▶ _EXERCISE BRIEF_
Within this material, how many lines include the word "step"? Answer with a number and nothing more.

▶ _DATA_

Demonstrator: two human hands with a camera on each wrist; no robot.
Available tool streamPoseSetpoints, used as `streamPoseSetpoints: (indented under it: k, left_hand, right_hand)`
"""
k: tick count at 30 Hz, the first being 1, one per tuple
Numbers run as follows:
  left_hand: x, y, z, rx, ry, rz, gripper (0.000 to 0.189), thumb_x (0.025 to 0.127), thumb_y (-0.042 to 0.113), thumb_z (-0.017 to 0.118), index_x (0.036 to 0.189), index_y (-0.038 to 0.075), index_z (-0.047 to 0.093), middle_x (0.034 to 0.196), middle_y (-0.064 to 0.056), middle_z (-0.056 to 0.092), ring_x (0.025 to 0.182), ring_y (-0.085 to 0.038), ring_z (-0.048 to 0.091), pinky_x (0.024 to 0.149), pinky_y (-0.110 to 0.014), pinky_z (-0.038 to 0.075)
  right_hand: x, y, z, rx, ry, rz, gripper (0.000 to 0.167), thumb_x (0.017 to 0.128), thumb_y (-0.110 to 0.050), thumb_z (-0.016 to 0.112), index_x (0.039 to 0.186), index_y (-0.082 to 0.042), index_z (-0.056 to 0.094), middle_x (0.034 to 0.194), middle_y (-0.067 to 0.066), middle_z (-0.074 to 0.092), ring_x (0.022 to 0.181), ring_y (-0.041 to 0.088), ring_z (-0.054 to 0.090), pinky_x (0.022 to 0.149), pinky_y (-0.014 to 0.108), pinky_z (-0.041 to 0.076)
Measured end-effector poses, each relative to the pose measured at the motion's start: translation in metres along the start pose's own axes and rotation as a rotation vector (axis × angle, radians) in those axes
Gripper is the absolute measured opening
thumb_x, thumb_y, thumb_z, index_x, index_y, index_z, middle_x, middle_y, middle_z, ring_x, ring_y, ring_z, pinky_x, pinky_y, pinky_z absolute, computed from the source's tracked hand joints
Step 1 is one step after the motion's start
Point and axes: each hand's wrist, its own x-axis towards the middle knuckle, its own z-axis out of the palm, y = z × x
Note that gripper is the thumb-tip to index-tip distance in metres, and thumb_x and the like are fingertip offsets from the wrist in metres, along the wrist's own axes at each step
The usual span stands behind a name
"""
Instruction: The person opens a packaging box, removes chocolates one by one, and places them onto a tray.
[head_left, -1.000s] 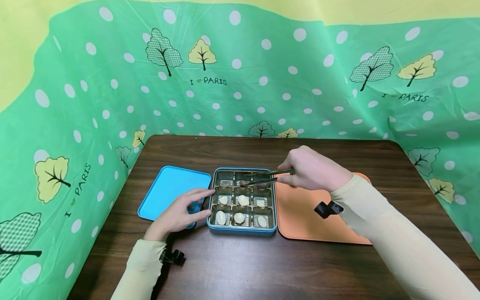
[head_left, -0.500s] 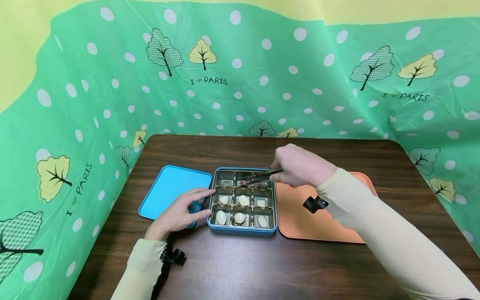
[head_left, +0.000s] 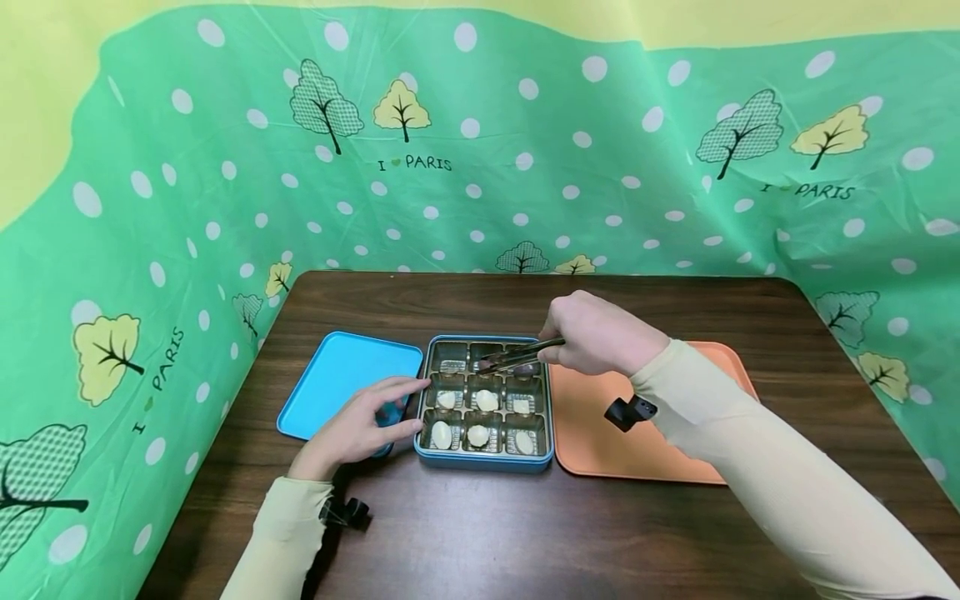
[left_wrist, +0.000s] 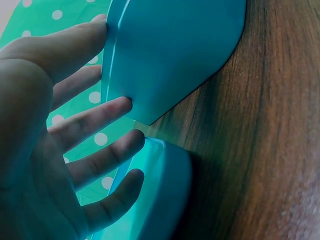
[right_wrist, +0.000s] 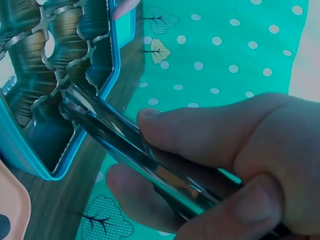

▶ _OUTPUT BELOW_
2